Yeah, I played the game once you see (No Wii for me), sampling all the different characters. I have not a clue of to what the specific powers are called.


----------



## TopazThunder (Apr 5, 2008)

Kinda sucks that you can only pick one...*grumbles* Oh well.

*checks for her character* Gah! Meta Knight isn't even on here! Blasphemy....>v>

Anyway, here's my top five in descending order:

1)Meta Knight
2)Zelda/Sheik
3)Falco
4)Wolf
5)tie between Luigi and Wario. 

I also enjoy using Snake and Samus, but I'm not nearly as good with them as the characters I mentioned above. They're like screw around characters for me. 

Sadly enough in Melee I always used Link, but now I'm never him. Something about his moves and the way they changed his timing put me off him.


----------



## nurematsu (Apr 5, 2008)

My top fighters are:
Lucario
King Dedede
Captain Olimar
Snake
Pokemon Trainer

I wish I could play online... the damn college internet security is too strict to allow gameplay.

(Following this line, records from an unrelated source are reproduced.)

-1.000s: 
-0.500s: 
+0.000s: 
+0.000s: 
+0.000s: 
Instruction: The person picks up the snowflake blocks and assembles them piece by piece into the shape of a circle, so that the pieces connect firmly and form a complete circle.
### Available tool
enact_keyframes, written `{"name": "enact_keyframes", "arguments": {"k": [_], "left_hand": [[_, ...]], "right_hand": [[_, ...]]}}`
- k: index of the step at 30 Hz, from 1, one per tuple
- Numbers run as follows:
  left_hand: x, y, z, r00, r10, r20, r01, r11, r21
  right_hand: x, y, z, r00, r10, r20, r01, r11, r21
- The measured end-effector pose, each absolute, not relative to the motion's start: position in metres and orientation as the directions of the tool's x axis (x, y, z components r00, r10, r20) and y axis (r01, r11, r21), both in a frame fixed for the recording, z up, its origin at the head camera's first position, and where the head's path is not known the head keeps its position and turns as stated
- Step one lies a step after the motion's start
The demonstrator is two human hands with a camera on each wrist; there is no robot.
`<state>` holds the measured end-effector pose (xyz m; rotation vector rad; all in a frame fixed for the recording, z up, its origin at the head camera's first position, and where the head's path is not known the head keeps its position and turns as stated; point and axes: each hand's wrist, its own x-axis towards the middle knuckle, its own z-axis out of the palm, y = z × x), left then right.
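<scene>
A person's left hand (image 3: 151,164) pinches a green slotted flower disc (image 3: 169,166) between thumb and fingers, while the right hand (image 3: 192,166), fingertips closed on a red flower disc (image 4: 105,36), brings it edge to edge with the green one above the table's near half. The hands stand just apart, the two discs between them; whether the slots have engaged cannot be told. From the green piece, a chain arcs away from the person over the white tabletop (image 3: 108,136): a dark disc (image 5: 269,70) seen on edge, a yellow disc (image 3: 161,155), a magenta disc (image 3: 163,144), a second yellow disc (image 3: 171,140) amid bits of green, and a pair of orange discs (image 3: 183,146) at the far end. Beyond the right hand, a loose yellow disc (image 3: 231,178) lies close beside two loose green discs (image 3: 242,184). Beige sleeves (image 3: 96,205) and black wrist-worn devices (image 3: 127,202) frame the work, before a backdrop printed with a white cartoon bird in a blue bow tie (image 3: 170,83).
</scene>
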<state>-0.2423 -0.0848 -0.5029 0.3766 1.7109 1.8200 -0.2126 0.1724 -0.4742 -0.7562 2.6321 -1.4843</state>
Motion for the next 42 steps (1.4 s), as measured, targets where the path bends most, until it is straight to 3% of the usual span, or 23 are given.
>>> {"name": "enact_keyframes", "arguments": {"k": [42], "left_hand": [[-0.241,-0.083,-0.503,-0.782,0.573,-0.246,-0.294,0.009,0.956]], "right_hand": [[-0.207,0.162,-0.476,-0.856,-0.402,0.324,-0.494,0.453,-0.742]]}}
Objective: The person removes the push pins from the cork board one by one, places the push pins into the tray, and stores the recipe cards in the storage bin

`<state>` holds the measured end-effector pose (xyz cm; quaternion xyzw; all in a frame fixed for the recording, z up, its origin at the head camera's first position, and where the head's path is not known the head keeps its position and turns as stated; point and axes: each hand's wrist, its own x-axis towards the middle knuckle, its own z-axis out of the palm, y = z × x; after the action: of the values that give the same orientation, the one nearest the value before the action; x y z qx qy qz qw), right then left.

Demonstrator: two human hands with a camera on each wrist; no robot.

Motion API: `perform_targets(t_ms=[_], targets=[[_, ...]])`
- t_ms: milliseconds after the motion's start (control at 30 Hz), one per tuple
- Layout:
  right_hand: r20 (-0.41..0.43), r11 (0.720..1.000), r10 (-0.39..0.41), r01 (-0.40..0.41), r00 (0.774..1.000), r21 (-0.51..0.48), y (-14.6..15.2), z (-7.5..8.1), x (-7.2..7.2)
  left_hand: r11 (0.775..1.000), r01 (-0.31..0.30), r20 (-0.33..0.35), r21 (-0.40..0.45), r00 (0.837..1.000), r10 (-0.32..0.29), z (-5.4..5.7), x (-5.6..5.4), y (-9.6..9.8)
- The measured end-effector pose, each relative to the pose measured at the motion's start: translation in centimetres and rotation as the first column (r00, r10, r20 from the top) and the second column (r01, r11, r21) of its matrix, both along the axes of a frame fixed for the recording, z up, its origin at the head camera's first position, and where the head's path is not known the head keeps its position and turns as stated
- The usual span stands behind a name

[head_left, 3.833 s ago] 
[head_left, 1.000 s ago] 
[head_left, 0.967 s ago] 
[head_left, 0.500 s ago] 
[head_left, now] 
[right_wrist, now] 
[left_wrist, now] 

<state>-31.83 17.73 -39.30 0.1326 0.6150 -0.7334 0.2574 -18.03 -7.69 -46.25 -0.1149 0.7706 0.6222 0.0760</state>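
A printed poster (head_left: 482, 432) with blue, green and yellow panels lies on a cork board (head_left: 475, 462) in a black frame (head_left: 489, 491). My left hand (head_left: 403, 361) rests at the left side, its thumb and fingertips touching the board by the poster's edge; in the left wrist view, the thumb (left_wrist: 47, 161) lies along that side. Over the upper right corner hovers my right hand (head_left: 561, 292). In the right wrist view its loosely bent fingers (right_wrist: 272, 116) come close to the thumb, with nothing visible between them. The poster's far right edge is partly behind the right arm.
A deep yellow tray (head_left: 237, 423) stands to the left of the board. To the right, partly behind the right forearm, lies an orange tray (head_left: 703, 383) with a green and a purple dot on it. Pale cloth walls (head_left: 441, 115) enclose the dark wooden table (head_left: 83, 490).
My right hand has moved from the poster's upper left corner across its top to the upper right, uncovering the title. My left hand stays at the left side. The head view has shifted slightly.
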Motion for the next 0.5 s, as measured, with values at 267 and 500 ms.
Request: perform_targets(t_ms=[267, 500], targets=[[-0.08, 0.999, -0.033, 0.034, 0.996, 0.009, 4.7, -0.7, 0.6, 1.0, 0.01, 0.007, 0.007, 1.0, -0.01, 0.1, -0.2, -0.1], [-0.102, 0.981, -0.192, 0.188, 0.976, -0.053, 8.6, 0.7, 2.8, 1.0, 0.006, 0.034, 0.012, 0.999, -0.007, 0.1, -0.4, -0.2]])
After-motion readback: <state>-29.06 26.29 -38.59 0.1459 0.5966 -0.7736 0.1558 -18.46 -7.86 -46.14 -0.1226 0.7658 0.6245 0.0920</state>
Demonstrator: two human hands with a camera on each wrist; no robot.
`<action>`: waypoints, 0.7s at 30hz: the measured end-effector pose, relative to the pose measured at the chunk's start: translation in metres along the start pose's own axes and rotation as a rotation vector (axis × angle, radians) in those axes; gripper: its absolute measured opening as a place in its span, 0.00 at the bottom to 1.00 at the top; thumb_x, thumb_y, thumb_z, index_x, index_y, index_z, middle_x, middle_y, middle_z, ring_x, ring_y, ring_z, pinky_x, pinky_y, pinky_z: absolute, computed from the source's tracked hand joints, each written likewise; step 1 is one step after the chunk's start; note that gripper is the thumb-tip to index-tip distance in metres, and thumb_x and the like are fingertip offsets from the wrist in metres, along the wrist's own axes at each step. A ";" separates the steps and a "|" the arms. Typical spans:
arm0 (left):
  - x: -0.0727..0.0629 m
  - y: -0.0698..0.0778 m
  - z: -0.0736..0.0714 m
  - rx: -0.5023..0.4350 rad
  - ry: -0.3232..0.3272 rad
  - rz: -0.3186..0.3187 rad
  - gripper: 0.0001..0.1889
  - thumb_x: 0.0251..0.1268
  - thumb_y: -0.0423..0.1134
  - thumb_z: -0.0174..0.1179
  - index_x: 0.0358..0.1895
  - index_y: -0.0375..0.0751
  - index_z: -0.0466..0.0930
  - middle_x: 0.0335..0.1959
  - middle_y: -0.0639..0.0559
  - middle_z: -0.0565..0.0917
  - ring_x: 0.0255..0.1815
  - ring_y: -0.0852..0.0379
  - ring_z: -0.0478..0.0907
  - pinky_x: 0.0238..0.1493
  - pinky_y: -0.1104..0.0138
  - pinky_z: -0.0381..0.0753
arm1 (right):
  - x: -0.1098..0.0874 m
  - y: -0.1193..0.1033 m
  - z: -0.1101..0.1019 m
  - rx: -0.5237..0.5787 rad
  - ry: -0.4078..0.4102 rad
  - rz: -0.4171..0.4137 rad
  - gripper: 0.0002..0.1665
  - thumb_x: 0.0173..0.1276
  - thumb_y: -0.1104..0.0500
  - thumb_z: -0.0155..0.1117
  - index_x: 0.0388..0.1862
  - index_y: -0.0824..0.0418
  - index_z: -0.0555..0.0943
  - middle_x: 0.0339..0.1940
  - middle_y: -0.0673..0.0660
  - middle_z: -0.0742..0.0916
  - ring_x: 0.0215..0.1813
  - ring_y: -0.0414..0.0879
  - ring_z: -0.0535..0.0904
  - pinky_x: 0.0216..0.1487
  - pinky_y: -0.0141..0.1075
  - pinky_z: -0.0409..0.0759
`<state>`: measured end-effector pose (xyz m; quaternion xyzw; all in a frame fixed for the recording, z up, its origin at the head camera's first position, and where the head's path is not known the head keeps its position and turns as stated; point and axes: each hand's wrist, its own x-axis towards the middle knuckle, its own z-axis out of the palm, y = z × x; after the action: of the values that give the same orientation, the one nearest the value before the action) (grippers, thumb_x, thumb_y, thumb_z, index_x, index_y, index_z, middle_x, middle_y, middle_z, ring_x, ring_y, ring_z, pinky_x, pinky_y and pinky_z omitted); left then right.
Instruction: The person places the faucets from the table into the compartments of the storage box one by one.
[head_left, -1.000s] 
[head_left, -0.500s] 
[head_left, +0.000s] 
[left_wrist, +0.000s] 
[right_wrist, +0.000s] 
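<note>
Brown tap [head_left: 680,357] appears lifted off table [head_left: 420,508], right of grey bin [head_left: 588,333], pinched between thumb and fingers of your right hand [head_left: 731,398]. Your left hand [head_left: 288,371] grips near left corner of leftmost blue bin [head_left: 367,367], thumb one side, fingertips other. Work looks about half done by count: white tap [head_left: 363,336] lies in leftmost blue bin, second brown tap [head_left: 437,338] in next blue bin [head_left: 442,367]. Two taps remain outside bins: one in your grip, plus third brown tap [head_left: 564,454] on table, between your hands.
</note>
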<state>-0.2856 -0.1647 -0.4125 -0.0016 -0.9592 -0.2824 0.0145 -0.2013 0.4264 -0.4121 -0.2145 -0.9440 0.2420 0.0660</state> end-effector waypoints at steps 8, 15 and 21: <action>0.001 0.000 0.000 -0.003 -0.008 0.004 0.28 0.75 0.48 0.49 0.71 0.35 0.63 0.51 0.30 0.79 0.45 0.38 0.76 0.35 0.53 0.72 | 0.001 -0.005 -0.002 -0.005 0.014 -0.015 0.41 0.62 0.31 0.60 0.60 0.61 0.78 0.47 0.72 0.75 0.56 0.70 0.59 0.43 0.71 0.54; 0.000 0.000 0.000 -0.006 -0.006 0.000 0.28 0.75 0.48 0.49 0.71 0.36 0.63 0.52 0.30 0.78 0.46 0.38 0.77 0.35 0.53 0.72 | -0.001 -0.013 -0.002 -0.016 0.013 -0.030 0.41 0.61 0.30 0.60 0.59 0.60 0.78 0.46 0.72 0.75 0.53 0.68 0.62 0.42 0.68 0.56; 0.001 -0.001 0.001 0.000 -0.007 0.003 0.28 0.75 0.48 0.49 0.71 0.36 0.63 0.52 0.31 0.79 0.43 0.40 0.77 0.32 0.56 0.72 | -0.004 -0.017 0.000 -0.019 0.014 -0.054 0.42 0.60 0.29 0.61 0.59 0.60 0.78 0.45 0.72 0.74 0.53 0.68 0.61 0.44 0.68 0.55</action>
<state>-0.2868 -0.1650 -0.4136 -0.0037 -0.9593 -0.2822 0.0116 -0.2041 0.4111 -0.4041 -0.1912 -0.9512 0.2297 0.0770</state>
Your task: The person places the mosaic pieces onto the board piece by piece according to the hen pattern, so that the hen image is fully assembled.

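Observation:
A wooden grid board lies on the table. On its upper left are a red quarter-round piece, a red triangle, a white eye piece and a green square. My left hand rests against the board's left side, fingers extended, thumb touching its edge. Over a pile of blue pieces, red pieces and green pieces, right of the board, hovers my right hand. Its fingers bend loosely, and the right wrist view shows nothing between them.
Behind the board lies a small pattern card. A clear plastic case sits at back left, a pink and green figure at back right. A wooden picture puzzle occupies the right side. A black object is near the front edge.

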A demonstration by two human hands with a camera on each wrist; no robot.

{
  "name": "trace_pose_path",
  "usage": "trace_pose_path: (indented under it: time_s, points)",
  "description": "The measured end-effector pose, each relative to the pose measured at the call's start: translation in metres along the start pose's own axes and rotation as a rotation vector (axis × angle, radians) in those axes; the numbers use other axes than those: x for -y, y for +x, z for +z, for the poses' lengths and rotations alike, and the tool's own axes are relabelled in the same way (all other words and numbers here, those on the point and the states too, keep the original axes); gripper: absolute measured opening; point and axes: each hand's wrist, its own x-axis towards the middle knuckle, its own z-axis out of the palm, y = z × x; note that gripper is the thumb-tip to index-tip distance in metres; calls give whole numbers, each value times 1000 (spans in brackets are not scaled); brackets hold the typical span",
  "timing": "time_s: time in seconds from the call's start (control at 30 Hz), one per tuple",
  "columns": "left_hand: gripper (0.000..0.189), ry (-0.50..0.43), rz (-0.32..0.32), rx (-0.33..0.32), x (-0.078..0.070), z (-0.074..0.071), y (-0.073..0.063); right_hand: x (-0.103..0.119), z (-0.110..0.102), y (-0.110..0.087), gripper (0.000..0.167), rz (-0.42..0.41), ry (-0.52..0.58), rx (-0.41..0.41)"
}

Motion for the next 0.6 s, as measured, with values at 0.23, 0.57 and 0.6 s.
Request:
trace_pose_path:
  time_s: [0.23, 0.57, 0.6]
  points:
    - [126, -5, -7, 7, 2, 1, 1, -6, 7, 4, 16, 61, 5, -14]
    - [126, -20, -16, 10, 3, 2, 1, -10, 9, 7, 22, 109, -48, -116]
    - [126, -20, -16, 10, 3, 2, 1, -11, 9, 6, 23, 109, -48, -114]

I can send and receive basic information like screenshots, replays and stages, but nothing more.


----------



## Vitross (Apr 6, 2008)

Well Mine Are:
Zelda/Shiek
Link 
Samus
Fox
Captain Falcon
Yoshi (if I'm feeling lucky ^^)

Provided i don't have brawl and been forced to play it at GS i think it's a pretty good list


----------



## Wait Wait (Apr 7, 2008)

So, i've revised my list...

Main: Meta knight

then Ike/Marth
       Toon Link
       Pikachu/Luigi/G&W


also, who thinks meta knight is a weak character? i'll show them a thing or two


----------



## IceDragonVisy (Apr 7, 2008)

> you can only have 20 choices in a poll at once


Ever considered adding "other" to the end of the poll list?


> luigi is stupid


LEAVE WEEGEE ALONE :evil:

Anyway...I pretty much play with whatever the random option gives me, but my three favorites are Luigi, Wario and Zelda. Especially Wario. God I love doing the waft at the end of a match or getting the last KO...


----------



## nurematsu (Apr 7, 2008)

My bro uses Wario specifically to eat items... then he builds up the fart faster and manages to score a KO or two


----------



## Stratelier (Apr 7, 2008)

I played through Classic and All-Star modes as Olimar, now while his attacks are most certainly limited, I have to admit those pikmin pack quite a punch in numbers.  I tosserd three or four onto a CPU and they in the two seconds it took for them to shake the little critters off they endured 40% damage.


----------



## AlexX (Apr 7, 2008)

Stratadrake said:
			
		

> I played through Classic and All-Star modes as Olimar, now while his attacks are most certainly limited, I have to admit those pikmin pack quite a punch in numbers.  I tosserd three or four onto a CPU and they in the two seconds it took for them to shake the little critters off they endured 40% damage.


What pikmin Olimar has with him has a pretty big effect on the best way to fight with him. For example, white pikmin I've found to be the best for latching onto the enemy, as they can really rack up some good damage fast (although with only 4 HP even the weakest characters can kill them with ease...). Blues and purples are the best for going in for the kill (throws especially... Olimar can grab from pretty far away), while yellows are good for combos and getting more vertical distance, and reds are good all-around.


----------



## nurematsu (Apr 7, 2008)

Olimar is freakin' awesome


----------